Na avaliação do procurador Lincoln Roberto Nóbrega Cordeiro, os números são importantes para mostrar como a interdição dos abatedouros só ocorre em situações gravíssimas. “Essa alegação de que está havendo uma paralisação massiva ou uma demonização do setor não é real”, afirma ele, que é vice-gerente do Projeto Nacional de Frigoríficos do MPT.
A médica infectologista Flávia Trench explica que os abatedouros funcionam como pequenas cidades, com um universo gigantesco de pessoas. “A gente fala de mil, 2 mil, 7 mil funcionários, vindos de diversas partes, às vezes de diversos municípios, e que chegam para trabalhar num ambiente gelado, fechado, um do lado do outro”, afirma ela, que é professora na Universidade Federal da Integração Latino-Americana (Unila), de Foz do Iguaçu (PR).
Outro problema que Flávia conta ter constatado é que muitos empregadores se preocupam mais em não contaminar a carne do que em evitar a proliferação da Covid-19 entre os trabalhadores:
“A maior causa de contaminação é quando o funcionário vai tirar o equipamento de proteção. Se isso já é falho na saúde, onde há treinos periódicos, imagine num ambiente onde as pessoas são menos ligadas”.
O ambiente frio também é, conforme a médica, propício para a disseminação do vírus. “A durabilidade dele numa superfície mais fria e, consequentemente, seu poder infectante, é muito maior do que quando há sol e ventilação”, explica.
Além da divisão maior entre turnos, sugerida pela Contac, a infectologista aconselha os empregadores a aumentarem o controle na entrada das fábricas, com medição de temperatura, e a facilitarem os procedimentos de quem manifestar sintomas.

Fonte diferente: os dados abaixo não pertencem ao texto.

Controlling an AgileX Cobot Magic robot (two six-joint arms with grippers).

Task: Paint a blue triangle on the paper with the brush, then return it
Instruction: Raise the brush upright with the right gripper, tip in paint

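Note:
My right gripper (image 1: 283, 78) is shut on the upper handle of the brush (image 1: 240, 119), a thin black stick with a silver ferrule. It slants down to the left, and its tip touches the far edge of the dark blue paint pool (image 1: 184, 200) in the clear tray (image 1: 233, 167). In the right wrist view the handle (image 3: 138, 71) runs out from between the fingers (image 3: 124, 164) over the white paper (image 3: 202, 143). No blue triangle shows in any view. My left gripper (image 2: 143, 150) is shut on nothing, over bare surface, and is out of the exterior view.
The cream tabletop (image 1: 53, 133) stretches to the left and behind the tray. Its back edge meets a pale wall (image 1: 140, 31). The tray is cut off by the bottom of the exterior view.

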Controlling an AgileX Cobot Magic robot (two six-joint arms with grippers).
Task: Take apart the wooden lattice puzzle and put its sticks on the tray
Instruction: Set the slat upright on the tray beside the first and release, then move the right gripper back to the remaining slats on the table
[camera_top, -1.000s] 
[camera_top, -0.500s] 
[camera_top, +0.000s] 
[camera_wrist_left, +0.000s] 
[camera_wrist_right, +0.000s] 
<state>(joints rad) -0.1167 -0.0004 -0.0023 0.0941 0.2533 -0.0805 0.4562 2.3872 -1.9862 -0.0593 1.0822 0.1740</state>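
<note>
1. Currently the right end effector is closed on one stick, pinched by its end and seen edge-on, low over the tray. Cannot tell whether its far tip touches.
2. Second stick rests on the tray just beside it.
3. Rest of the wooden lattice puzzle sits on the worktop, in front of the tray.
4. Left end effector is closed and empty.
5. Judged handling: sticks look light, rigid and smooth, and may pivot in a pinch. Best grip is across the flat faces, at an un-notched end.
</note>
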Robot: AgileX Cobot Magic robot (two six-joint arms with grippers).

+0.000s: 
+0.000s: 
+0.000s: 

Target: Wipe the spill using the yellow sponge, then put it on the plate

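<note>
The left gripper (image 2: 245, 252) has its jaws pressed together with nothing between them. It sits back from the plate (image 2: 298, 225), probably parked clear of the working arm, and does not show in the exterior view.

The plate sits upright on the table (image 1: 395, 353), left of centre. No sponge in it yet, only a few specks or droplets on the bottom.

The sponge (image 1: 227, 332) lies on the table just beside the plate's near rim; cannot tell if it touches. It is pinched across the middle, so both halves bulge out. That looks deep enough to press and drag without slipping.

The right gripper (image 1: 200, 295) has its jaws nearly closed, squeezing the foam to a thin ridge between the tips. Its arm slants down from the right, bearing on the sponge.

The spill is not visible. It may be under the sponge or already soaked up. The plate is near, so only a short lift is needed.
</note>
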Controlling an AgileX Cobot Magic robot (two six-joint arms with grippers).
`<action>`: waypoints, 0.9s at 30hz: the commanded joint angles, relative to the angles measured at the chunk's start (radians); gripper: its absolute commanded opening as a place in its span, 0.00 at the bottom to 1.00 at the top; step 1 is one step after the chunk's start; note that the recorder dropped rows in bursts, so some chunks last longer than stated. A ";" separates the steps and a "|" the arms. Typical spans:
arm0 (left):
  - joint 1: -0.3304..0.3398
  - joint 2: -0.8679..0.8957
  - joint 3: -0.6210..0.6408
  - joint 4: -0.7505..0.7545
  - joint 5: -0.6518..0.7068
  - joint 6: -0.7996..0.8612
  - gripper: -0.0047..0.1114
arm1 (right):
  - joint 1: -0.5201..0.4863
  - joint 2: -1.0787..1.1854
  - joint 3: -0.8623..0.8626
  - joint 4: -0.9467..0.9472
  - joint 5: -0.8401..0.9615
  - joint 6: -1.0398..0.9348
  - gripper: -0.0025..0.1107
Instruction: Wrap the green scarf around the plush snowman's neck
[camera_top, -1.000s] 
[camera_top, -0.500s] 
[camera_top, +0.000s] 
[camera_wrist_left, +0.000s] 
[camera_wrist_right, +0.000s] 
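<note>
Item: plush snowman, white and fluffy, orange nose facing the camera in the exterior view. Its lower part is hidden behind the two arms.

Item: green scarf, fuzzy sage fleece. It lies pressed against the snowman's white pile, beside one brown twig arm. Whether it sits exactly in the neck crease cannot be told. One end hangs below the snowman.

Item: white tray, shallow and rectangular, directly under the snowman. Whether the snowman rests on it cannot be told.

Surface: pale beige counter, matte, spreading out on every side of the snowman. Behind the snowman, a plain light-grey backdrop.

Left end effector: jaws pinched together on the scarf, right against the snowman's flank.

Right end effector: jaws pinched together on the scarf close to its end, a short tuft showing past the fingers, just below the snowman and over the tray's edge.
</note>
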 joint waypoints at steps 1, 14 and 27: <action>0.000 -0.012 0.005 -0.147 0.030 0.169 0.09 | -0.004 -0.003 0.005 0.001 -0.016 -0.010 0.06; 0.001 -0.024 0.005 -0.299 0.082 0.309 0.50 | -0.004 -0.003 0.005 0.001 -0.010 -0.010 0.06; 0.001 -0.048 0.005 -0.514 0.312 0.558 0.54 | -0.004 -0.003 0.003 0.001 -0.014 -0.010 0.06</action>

Quando o plantão telefônico identificar um caso entre um funcionário, por exemplo, “que a indústria já aceite o atestado para isolamento domiciliar”. Ela diz que medidas como essa não vão zerar os casos, mas devem minimizar o problema.
No Rio Grande do Sul, unidade da federação que concentra o maior número de investigações sobre o novo coronavírus em frigoríficos, ao menos 32 plantas, de 23 municípios, apresentaram trabalhadores infectados desde o início da pandemia. Conforme o Ministério Público do Trabalho (MPT), 4.957 empregados já testaram positivo, o que equivale a 25,14% do total de 19.710 infectados no estado em 23 de junho.
Além do gerente de produção Lorimar Oliveira, da Agroaraçá, outros quatro funcionários de abatedouros gaúchos e doze contactantes (parentes ou amigos) morreram em decorrência da Covid-19. O óbito mais recente, registrado também em 23 de junho, é de um homem de 48 anos, que há 23 trabalhava na Seara/JBS de Três Passos.
Os frigoríficos empregam em torno de 65 mil pessoas no Estado. Recentemente, três unidades da JBS foram interditadas liminarmente por ações civis públicas ajuizadas pelo MPT: em Caxias do Sul, em Passo Fundo e em Trindade do Sul.
Pequenas e médias cidades do Paraná também registraram explosão de casos após surtos em frigoríficos. O primeiro óbito em Paranavaí, no noroeste paranaense, em 14 de maio, foi de uma mulher de 40 anos, que ficou internada por oito dias na Unidade de Terapia Intensiva (UTI) da Santa Casa. Ela era uma das 1.800 funcionárias da GTFoods, indústria de abate de frango.